Exercise details
Repeat precisely the span of lines below that opens with the line containing "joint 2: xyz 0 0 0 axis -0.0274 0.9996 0" and closes with the line containing "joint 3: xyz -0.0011", both included.

==== Task data

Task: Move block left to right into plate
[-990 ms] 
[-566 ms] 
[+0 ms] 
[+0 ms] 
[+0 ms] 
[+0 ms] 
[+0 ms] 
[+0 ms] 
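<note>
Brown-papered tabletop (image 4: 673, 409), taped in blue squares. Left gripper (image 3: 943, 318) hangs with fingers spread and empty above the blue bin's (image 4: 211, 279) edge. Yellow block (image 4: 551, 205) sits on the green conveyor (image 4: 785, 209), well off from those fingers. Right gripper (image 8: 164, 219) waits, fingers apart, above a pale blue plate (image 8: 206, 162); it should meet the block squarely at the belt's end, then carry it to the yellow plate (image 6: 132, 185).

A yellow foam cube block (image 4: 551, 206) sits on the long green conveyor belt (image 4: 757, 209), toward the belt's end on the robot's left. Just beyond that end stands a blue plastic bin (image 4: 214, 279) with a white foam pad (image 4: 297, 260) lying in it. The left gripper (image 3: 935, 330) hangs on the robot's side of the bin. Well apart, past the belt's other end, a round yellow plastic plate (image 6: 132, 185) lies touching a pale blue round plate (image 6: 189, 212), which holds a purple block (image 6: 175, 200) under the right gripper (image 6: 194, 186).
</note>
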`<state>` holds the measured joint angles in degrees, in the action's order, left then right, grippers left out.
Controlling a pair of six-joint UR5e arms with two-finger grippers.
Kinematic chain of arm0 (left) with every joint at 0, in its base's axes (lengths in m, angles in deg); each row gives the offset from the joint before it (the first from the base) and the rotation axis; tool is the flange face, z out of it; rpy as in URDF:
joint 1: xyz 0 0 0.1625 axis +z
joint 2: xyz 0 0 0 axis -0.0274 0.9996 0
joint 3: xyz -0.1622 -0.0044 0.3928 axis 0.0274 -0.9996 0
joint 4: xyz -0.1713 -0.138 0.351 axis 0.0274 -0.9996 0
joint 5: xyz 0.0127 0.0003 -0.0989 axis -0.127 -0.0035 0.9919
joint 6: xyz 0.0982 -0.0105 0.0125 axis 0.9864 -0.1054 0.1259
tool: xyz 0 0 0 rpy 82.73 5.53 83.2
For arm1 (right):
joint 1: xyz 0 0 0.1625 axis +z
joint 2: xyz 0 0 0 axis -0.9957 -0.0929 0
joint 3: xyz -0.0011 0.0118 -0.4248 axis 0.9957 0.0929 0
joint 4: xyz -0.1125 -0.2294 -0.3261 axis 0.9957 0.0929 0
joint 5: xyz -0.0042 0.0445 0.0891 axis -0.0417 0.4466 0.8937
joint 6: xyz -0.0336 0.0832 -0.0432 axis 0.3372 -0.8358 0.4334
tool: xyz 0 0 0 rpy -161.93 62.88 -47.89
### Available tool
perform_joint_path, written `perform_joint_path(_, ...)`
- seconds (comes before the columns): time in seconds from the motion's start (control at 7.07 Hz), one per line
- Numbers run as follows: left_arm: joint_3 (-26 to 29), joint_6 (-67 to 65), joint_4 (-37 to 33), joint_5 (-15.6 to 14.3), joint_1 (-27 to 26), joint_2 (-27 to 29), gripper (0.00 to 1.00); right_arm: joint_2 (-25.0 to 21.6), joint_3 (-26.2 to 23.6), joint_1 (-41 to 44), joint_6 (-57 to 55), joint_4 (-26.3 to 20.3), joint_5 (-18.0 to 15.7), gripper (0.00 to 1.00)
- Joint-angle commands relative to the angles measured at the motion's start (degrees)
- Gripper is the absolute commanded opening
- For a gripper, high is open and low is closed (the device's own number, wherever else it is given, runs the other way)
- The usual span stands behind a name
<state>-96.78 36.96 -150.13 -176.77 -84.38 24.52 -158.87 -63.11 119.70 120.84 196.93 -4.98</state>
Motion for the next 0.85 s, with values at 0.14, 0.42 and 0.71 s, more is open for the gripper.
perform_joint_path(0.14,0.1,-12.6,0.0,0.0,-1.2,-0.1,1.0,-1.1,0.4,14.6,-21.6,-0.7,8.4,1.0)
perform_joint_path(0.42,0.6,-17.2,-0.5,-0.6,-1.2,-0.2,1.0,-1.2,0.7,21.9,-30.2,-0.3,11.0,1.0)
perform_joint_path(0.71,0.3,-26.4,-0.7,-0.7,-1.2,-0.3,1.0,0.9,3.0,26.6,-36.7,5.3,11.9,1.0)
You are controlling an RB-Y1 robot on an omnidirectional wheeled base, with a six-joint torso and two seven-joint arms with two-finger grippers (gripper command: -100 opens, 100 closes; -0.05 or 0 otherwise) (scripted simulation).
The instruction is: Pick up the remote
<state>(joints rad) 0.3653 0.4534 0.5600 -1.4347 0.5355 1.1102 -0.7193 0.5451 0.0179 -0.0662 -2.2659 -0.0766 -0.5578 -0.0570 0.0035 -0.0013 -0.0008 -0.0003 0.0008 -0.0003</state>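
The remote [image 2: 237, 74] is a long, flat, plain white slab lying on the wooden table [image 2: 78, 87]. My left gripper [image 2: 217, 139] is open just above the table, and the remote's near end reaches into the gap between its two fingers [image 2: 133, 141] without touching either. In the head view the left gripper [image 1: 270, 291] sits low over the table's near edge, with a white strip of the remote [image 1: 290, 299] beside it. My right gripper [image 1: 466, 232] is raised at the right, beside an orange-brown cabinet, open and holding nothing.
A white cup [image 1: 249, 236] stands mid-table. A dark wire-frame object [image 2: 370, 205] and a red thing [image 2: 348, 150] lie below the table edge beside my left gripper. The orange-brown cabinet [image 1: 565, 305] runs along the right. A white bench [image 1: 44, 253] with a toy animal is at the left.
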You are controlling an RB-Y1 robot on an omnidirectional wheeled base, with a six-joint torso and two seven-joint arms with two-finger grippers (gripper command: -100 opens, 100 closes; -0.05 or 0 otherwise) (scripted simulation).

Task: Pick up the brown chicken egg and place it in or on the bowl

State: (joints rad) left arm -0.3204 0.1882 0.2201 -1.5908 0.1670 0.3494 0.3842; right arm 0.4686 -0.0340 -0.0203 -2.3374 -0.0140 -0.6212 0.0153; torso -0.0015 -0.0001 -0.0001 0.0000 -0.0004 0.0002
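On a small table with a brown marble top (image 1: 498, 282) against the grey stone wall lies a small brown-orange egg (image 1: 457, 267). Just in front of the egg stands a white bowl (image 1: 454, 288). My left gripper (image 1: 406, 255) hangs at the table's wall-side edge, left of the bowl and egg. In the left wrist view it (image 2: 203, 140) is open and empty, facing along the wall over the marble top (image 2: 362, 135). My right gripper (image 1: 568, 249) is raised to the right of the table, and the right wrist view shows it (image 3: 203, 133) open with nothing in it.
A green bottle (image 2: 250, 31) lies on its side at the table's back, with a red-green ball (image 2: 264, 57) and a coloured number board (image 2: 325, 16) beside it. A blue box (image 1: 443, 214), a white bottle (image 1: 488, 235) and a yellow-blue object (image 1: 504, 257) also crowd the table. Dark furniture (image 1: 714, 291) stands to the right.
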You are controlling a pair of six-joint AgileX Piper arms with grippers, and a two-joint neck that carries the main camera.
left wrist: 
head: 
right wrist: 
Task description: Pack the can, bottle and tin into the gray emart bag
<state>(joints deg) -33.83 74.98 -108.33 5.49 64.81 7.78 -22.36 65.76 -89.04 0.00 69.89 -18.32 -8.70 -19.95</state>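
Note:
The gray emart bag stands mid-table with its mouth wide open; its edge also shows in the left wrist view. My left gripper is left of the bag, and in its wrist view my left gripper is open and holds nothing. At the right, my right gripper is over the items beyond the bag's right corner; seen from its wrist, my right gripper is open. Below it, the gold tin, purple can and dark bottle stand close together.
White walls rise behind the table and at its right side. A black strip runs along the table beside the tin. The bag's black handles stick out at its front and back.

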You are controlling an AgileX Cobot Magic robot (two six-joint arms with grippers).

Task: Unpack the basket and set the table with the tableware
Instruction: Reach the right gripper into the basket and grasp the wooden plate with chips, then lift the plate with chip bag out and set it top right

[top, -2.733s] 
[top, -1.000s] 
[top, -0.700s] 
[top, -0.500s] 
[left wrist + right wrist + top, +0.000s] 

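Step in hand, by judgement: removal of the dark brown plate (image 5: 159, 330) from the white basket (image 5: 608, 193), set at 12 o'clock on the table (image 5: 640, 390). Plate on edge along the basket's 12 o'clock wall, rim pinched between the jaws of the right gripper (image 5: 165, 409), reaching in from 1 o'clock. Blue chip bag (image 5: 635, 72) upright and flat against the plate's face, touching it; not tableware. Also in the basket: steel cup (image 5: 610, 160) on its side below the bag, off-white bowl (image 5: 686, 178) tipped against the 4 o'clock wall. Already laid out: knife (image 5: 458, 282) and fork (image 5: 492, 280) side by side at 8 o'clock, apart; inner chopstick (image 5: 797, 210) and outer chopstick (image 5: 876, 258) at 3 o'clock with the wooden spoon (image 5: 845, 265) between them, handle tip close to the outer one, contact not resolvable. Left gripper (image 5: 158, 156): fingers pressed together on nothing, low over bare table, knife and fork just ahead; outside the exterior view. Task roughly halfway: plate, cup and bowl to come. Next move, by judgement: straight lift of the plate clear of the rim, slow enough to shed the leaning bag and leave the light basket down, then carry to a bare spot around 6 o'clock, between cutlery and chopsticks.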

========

Completed exercise
joint 2: xyz 0 0 0 axis -0.0274 0.9996 0
joint 3: xyz -0.1622 -0.0044 0.3928 axis 0.0274 -0.9996 0
joint 4: xyz -0.1713 -0.138 0.351 axis 0.0274 -0.9996 0
joint 5: xyz 0.0127 0.0003 -0.0989 axis -0.127 -0.0035 0.9919
joint 6: xyz 0.0982 -0.0105 0.0125 axis 0.9864 -0.1054 0.1259
tool: xyz 0 0 0 rpy 82.73 5.53 83.2
For arm1 (right):
joint 1: xyz 0 0 0.1625 axis +z
joint 2: xyz 0 0 0 axis -0.9957 -0.0929 0
joint 3: xyz -0.0011 0.0118 -0.4248 axis 0.9957 0.0929 0

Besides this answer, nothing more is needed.